§ **Task directions**: Word for word, output the data, with none of its pictures.

§ **Source material**:
────────────────
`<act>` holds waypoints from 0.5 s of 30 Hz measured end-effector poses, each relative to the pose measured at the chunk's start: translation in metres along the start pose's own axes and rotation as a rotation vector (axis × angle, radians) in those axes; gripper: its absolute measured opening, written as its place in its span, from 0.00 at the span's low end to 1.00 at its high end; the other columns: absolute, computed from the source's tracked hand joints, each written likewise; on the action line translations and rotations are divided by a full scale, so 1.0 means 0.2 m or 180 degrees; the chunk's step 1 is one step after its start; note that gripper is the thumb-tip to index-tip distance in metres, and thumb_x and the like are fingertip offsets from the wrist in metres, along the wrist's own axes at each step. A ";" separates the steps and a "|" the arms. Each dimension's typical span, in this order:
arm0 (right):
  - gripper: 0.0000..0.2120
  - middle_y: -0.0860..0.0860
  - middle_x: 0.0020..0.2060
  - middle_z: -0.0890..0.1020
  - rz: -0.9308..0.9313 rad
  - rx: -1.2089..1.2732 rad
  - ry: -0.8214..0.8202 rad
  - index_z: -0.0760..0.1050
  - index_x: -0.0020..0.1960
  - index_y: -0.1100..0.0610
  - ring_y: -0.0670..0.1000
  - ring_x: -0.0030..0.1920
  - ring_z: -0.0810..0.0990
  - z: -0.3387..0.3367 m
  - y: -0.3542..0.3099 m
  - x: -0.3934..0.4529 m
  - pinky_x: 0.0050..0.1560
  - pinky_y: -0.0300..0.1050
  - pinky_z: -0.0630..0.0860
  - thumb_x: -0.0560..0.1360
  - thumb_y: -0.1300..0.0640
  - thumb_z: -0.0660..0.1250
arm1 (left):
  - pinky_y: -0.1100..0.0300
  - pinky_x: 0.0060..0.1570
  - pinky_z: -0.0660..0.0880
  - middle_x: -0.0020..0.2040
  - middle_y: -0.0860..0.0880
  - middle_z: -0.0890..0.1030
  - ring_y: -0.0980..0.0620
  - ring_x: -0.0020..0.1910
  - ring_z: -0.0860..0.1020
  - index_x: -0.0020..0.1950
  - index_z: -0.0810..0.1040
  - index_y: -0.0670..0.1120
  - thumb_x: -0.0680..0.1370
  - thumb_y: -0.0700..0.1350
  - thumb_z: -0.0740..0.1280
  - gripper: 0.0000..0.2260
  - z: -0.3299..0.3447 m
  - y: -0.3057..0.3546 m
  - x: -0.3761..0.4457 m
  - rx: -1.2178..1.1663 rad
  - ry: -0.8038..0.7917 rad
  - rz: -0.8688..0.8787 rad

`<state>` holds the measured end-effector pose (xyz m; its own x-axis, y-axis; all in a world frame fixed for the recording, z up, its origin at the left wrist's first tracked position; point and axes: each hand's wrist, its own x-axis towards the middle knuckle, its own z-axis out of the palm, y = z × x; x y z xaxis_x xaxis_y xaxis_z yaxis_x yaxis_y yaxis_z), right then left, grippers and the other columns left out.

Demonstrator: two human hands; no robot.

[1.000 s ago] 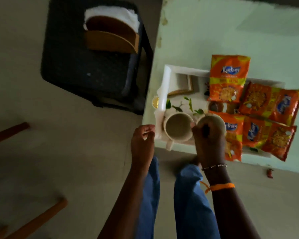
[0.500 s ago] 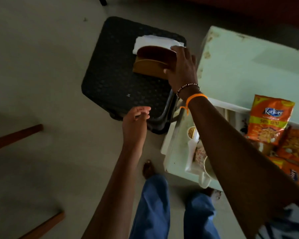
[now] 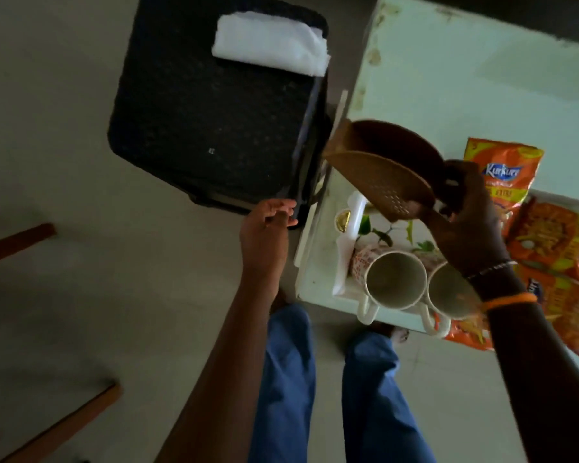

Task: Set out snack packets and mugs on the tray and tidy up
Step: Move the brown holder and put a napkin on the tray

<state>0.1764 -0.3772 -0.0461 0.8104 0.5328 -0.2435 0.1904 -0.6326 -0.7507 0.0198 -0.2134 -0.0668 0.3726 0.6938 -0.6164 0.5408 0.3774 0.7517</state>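
Note:
My right hand (image 3: 462,222) grips a brown napkin holder (image 3: 381,165) and holds it tilted in the air over the left end of the white tray (image 3: 346,259). Two white mugs (image 3: 395,279) (image 3: 445,290) lie side by side at the tray's near edge, their mouths facing me. Several orange snack packets (image 3: 502,172) (image 3: 555,248) cover the right part of the tray. My left hand (image 3: 266,235) hovers with loosely curled fingers, holding nothing, between the black stool and the table.
A black stool (image 3: 208,111) stands left of the pale green table (image 3: 465,78) with a stack of white napkins (image 3: 271,43) on its far edge. Brown wooden bars (image 3: 17,240) (image 3: 64,426) lie on the floor at left. My blue-trousered legs (image 3: 288,379) are below.
My right hand has lifted the brown holder off the stool and carried it right, over the tray. The white napkins stayed on the stool. My left hand barely moved.

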 end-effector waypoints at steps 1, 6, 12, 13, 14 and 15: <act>0.28 0.57 0.57 0.76 0.0104 -0.0011 -0.0043 0.65 0.63 0.63 0.55 0.56 0.77 -0.05 0.05 -0.04 0.54 0.41 0.76 0.67 0.62 0.73 | 0.55 0.53 0.76 0.42 0.55 0.79 0.55 0.44 0.79 0.45 0.78 0.50 0.76 0.37 0.60 0.10 0.04 0.00 -0.02 -0.0041 -0.0018 -0.0012; 0.26 0.63 0.56 0.78 0.0165 -0.0279 -0.0203 0.66 0.61 0.67 0.56 0.54 0.78 -0.19 0.20 -0.14 0.54 0.59 0.77 0.67 0.65 0.72 | 0.61 0.48 0.76 0.52 0.50 0.80 0.55 0.49 0.79 0.57 0.75 0.50 0.76 0.41 0.63 0.11 0.24 0.02 -0.12 0.0047 -0.0395 0.0122; 0.27 0.60 0.55 0.79 0.0292 -0.0171 -0.0419 0.68 0.60 0.63 0.58 0.54 0.79 -0.20 0.28 -0.08 0.54 0.52 0.77 0.64 0.63 0.75 | 0.71 0.45 0.73 0.47 0.55 0.76 0.61 0.45 0.75 0.64 0.72 0.46 0.79 0.42 0.60 0.14 0.44 0.01 -0.18 0.0229 -0.0744 0.0121; 0.27 0.60 0.54 0.79 0.0287 -0.0180 -0.0442 0.69 0.60 0.63 0.59 0.54 0.79 -0.19 0.29 -0.08 0.55 0.54 0.77 0.64 0.63 0.75 | 0.70 0.44 0.73 0.47 0.53 0.76 0.59 0.45 0.76 0.62 0.73 0.45 0.79 0.42 0.59 0.13 0.46 -0.01 -0.19 0.0286 -0.0691 0.0111; 0.27 0.60 0.54 0.79 0.0271 -0.0212 -0.0464 0.69 0.59 0.62 0.59 0.54 0.79 -0.19 0.30 -0.07 0.56 0.56 0.77 0.64 0.63 0.75 | 0.73 0.41 0.71 0.45 0.53 0.76 0.59 0.43 0.75 0.60 0.74 0.45 0.79 0.43 0.59 0.11 0.47 -0.02 -0.20 0.0415 -0.0614 0.0137; 0.27 0.60 0.54 0.80 0.0249 -0.0230 -0.0481 0.70 0.59 0.62 0.59 0.54 0.79 -0.19 0.31 -0.06 0.56 0.56 0.76 0.63 0.64 0.75 | 0.77 0.37 0.69 0.42 0.53 0.76 0.59 0.41 0.75 0.57 0.75 0.45 0.79 0.43 0.58 0.10 0.48 -0.04 -0.20 0.0592 -0.0524 0.0207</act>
<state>0.1990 -0.4441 -0.0664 0.7329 0.5553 -0.3931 0.1735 -0.7112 -0.6812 0.0732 -0.3031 -0.0699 0.5206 0.5979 -0.6095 0.6355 0.2054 0.7443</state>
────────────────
§ **Output below**:
`<act>` holds waypoints from 0.5 s of 30 Hz measured end-effector poses, each relative to the pose measured at the chunk's start: translation in metres along the start pose's own axes and rotation as a rotation vector (axis × angle, radians) in those axes; gripper: its absolute measured opening, written as its place in its span, from 0.00 at the span's low end to 1.00 at its high end; the other columns: absolute, computed from the source's tracked hand joints, each written likewise; on the action line translations and rotations are divided by a full scale, so 1.0 means 0.2 m or 180 degrees; the chunk's step 1 is one step after its start; note that gripper is the thumb-tip to index-tip distance in metres, and thumb_x and the like are fingertip offsets from the wrist in metres, along the wrist's own axes at each step. A ";" separates the steps and a "|" the arms. Each dimension's typical span, in this order:
arm0 (right):
  - gripper: 0.0000..0.2120
  - middle_y: -0.0860..0.0860
  - middle_x: 0.0020..0.2060
  - middle_z: -0.0890..0.1020
  - rz: -0.9308..0.9313 rad
  - rx: -1.2089..1.2732 rad
  - ry: -0.8214..0.8202 rad
  - index_z: -0.0760..0.1050
  - index_x: -0.0020..0.1960
  - index_y: -0.1100..0.0610
  - ring_y: -0.0670..0.1000
  - ring_x: -0.0030..0.1920
  - ring_z: -0.0810..0.0990
  - z: -0.3387..0.3367 m
  - y: -0.3542..0.3099 m
  - x: -0.3934..0.4529 m
  - pinky_x: 0.0050..0.1560
  - pinky_y: -0.0300..0.1050
  - pinky_z: -0.0630..0.0860
  - thumb_x: -0.0560..0.1360
  - thumb_y: -0.1300..0.0640
  - thumb_z: -0.0660..0.1250
arm1 (left):
  - pinky_y: -0.1100..0.0300
  - pinky_x: 0.0060..0.1570
  - pinky_z: -0.0660..0.0880
  - middle_x: -0.0020..0.2040
  - middle_y: -0.0860..0.0880
  - middle_z: -0.0890..0.1030
  - ring_y: -0.0980..0.0620
  - ring_x: -0.0020..0.1910
  - ring_z: -0.0860..0.1020
  - index_x: -0.0020..0.1950
  - index_z: -0.0810..0.1040
  - index_y: -0.0670..0.1120
  - thumb_x: -0.0680..0.1370
  - thumb_y: -0.0700..0.1350
  - thumb_z: -0.0740..0.1280
  - gripper: 0.0000..0.2260
  - z: -0.3299..0.3447 m
  - y: -0.3057..0.3546 m
  - x: -0.3761..0.4457 m
  - rx: -1.2178..1.1663 rad
  - ry: -0.8038..0.7917 rad
  - rz: -0.8688..0.8787 rad

`<state>` holds the measured end-effector pose (xyz m; its own x-axis, y-axis; all in a world frame fixed for the recording, z up, its origin at the left wrist's first tracked position; point and axes: each hand's wrist, its own x-axis towards the middle knuckle, its own z-axis out of the palm, y = z × x; x y z xaxis_x xaxis_y xaxis_z yaxis_x yaxis_y yaxis_z), right then left, grippers and the other columns left out.

Demonstrator: two human hands; no robot.

[1.000 s ago] 
[0.500 s ago] 
[now] 

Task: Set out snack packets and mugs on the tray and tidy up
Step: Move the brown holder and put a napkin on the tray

<state>0.1764 -0.3772 -0.0461 0.8104 0.5328 -0.2435 0.1904 -0.6326 -0.7507 0.0198 -0.2134 -0.0668 0.3726 0.6938 -0.6164 0.5408 0.3774 0.7517</state>
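Note:
My right hand (image 3: 462,222) grips a brown napkin holder (image 3: 381,165) and holds it tilted in the air over the left end of the white tray (image 3: 346,259). Two white mugs (image 3: 395,279) (image 3: 445,290) lie side by side at the tray's near edge, their mouths facing me. Several orange snack packets (image 3: 502,172) (image 3: 555,248) cover the right part of the tray. My left hand (image 3: 266,235) hovers with loosely curled fingers, holding nothing, between the black stool and the table.
A black stool (image 3: 208,111) stands left of the pale green table (image 3: 465,78) with a stack of white napkins (image 3: 271,43) on its far edge. Brown wooden bars (image 3: 17,240) (image 3: 64,426) lie on the floor at left. My blue-trousered legs (image 3: 288,379) are below.
My right hand has lifted the brown holder off the stool and carried it right, over the tray. The white napkins stayed on the stool. My left hand barely moved.
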
 end-effector waypoints at steps 1, 6, 12, 13, 14 and 15: <act>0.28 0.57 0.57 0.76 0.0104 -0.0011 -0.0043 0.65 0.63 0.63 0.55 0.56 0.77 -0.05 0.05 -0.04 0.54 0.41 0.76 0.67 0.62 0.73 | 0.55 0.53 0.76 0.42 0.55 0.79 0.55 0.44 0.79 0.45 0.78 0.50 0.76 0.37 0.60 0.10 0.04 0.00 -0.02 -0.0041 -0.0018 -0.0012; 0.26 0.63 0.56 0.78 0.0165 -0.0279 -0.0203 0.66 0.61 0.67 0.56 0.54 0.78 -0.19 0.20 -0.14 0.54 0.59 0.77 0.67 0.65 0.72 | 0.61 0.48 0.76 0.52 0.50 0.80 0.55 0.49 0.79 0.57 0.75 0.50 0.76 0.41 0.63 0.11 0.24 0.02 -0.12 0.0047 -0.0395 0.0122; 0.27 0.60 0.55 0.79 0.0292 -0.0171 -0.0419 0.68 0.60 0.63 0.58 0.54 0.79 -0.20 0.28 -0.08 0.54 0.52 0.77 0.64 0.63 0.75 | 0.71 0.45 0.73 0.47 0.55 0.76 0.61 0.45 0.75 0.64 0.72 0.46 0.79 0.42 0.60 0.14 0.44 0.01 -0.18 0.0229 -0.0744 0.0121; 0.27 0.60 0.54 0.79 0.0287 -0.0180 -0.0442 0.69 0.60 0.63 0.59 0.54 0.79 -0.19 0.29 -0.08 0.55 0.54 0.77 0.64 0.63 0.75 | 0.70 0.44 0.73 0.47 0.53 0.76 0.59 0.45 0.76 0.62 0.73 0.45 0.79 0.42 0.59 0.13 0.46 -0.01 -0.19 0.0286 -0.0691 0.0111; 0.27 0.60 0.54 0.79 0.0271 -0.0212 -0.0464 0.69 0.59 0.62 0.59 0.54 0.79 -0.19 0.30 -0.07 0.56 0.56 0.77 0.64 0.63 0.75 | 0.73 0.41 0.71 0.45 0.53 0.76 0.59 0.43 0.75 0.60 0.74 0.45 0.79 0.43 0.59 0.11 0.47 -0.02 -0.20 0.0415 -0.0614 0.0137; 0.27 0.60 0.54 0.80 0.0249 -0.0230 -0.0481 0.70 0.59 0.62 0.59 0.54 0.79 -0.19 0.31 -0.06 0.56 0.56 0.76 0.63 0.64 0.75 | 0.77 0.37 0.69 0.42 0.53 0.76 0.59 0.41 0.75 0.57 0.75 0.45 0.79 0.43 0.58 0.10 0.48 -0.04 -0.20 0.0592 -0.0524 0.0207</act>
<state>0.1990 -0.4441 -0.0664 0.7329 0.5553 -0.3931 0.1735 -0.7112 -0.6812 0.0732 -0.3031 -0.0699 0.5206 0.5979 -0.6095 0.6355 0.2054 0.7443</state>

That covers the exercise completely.